Apologies to anyone led astray. What I meant was that the posts made by
"Bob944" seemed to me to be supported by cited facts, and denoted
personal experiences. He's not pointing to something he previously
authored as proof that information is fact. I've only seen him reference
previous posts for the purposes of levelset. To be fair, I haven't read
any of your blog postings, only your posts in this forum. More on that
below. And yes; an "Industry Pundit, Author, SME", or whomever, quoting
"Wikipedia" as a source does tend to dilute credibility, in my mind.
It's not a personal attack, just my personal position on the issue.


The part below has me confused where you say " No, because I never said
those words or anything like them in my article." Since I never
mentioned anything about any articles... All my comments are in regard
you your posts on this forum, in which you did say that. ">Wouldn't THAT
be saying that up until that point, YOU
>WERE SAYING "that no matter what the entire world is saying -- no
matter
>what the numbers are, you're not going to accept..."
This was your text, no?


Obviously there's nothing wrong with admitting you're wrong. What I was
pointing out was that it appears duplicitous to make the comment above
and then state you're probably going to post a retraction in your blog
based one users experience. I'm referring to the 10 GbE thread where one
user reported stellar throughput, which contradicted a contrived
theoretical maximum, and several reports of ho-hum throughput.
" 7500 MB/s!  That's the most impressive numbers I've ever seen by FAR.
I may have to take back my "10 GbE is a Lie!" blog post, and I'd be
happy to do so."
This was your text, no?
So one could easily conclude that a position was taken (and published)
on this topic without sufficient testing or research (the related
SunSolve and other articles were already out there before these posts
were made).


You said: "Remember also that these posts are often done on my own time
late at night, etc.  I never claimed to be perfect."
True, but you do cite that you are an author of books on the subject,
author of a blog on the subject, and work for one of the largest
industry resources.
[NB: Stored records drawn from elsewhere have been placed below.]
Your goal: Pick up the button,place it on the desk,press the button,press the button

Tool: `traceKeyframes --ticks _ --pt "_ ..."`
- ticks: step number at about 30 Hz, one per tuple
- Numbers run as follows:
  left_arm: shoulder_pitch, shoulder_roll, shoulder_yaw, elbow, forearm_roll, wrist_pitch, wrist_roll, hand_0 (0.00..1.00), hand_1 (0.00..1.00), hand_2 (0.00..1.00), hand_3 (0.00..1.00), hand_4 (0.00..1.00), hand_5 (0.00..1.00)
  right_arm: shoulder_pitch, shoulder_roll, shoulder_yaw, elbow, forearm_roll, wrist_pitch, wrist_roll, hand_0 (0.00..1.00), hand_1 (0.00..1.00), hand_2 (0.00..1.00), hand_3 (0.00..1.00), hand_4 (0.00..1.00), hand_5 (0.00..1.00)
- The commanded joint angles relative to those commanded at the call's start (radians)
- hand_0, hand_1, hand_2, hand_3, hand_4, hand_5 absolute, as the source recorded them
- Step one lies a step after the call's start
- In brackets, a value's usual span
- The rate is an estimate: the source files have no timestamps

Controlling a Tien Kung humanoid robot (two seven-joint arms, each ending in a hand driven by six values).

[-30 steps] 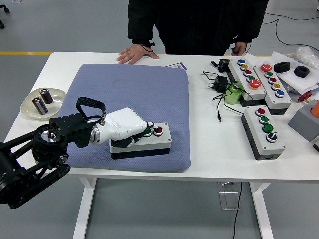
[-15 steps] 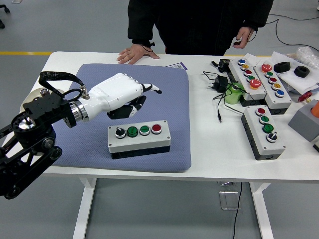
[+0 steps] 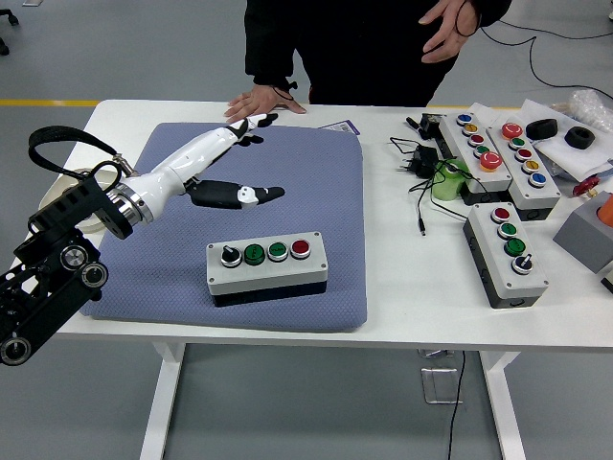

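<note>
A grey button box (image 3: 268, 269) lies on the blue pad (image 3: 316, 172) near its front edge. On its top sit a black knob, two green buttons and a red button (image 3: 301, 247). My left hand (image 3: 230, 163) hovers above the pad's back left part, well clear of the box, with its white fingers (image 3: 251, 129) stretched out flat and the thumb spread. It holds nothing. My right arm is out of the picture.
A person stands at the far side with one hand (image 3: 259, 101) flat on the table and the other (image 3: 448, 27) raised. More button boxes (image 3: 505, 252), a cable with plug (image 3: 417, 163) and a green cup (image 3: 448, 179) lie at the right. A dish (image 3: 59, 211) sits at the left.
My left hand lifted off the button box, swung back and left, and spread its fingers out. The person's far hand rose from the table's edge to chest height.
</note>
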Motion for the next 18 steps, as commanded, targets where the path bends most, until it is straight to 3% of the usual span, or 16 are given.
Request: traceKeyframes --ticks 7,12,18 --pt "0.037 -0.021 -0.121 0.062 -0.280 0.116 0.013 0.910 0.922 0.998 0.998 0.919 0.998 -0.002 0.000 -0.002 0.000 -0.001 0.001 0.000 0.749 0.692 0.708 0.582 0.183 0.130" --pt "0.100 -0.048 -0.242 0.072 -0.494 0.132 0.020 0.905 0.917 0.998 0.998 0.905 0.998 0.001 0.001 -0.007 0.000 0.006 0.000 0.000 0.749 0.692 0.708 0.582 0.183 0.130" --pt "0.160 -0.064 -0.339 0.071 -0.719 0.107 0.027 0.897 0.911 0.998 0.998 0.903 0.998 0.006 0.001 -0.004 0.000 0.001 0.001 0.000 0.749 0.692 0.708 0.582 0.183 0.130"
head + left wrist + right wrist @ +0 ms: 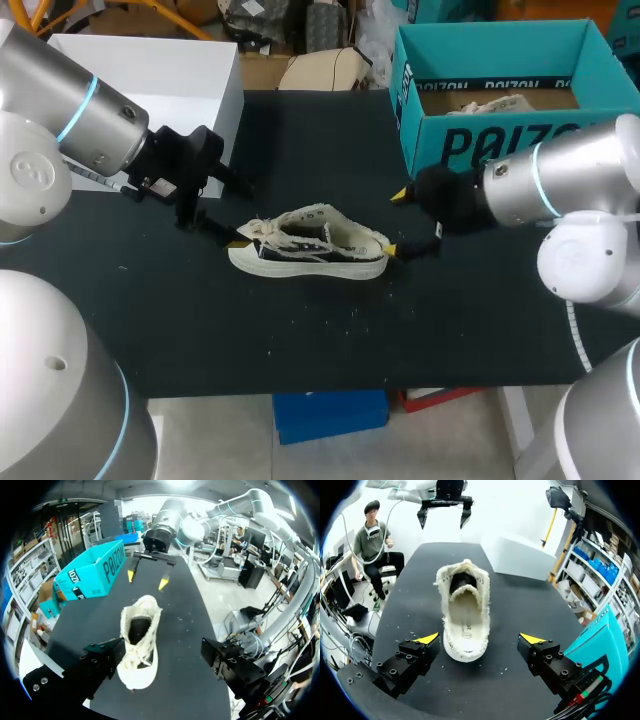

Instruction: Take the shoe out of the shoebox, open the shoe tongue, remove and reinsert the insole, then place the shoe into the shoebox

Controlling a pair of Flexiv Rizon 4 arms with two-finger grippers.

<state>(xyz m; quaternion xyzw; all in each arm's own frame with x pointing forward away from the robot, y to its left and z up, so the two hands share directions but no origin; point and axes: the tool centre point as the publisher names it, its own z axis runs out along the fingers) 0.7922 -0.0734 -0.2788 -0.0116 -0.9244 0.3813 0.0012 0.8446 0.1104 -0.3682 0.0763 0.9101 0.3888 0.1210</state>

Indeed the " VP Data Protection". You can see how
maybe a newbie might assume a post as gospel with the barrage of
credentials? Would they not be disappointed to learn they need to check
the timestamp of a post before lending any credence to it's contents?
;-)


You said: " I don't think you'll find that to be a problem.  I'm an
in-the-trenches guy, who has sat in front of many a tape drive, tape
library, and backup GUI in my 14 years in this space.  I actually cut my
teeth right down
the road from you as the backup guy at MBNA.  (I lived in Newark, DE,
and you were my bank.)"

I'm not sure what you meant to imply by all this? If tenure with backup
is an issue, than I would suggest you really don't have all that much
time "in this space", relative to my experience anyway. I had been
working with various forms of backup for that long before MBNA even had
a Data Center in DE. Why would it be necessary to point out that you
were in the same geographic locale, or used the services of my employer?
I've never made mention of my employer, or even implied that any of my
statements represented any opinion or position of theirs? I find this
statement, well, bizarre...


Maybe I will attend the class after all. I'm beginning to think I'll be
entertained.

End transmission.

Regards,
Kent Eagle
MTS Infrastructure Engineer II, MCP, MCSE
Tech Services / SMSS


-----Original Message-----
From: Curtis Preston [mailto:cpreston AT glasshouse DOT com] 
Sent: Thursday, October 18, 2007 4:41 PM
To: Eagle, Kent; veritas-bu AT mailman.eng.auburn DOT edu
Cc: bob944 AT attglobal DOT net
Subject: RE: Tapeless backup environments

Glad to have another person in the party.  What's your birthday? ;)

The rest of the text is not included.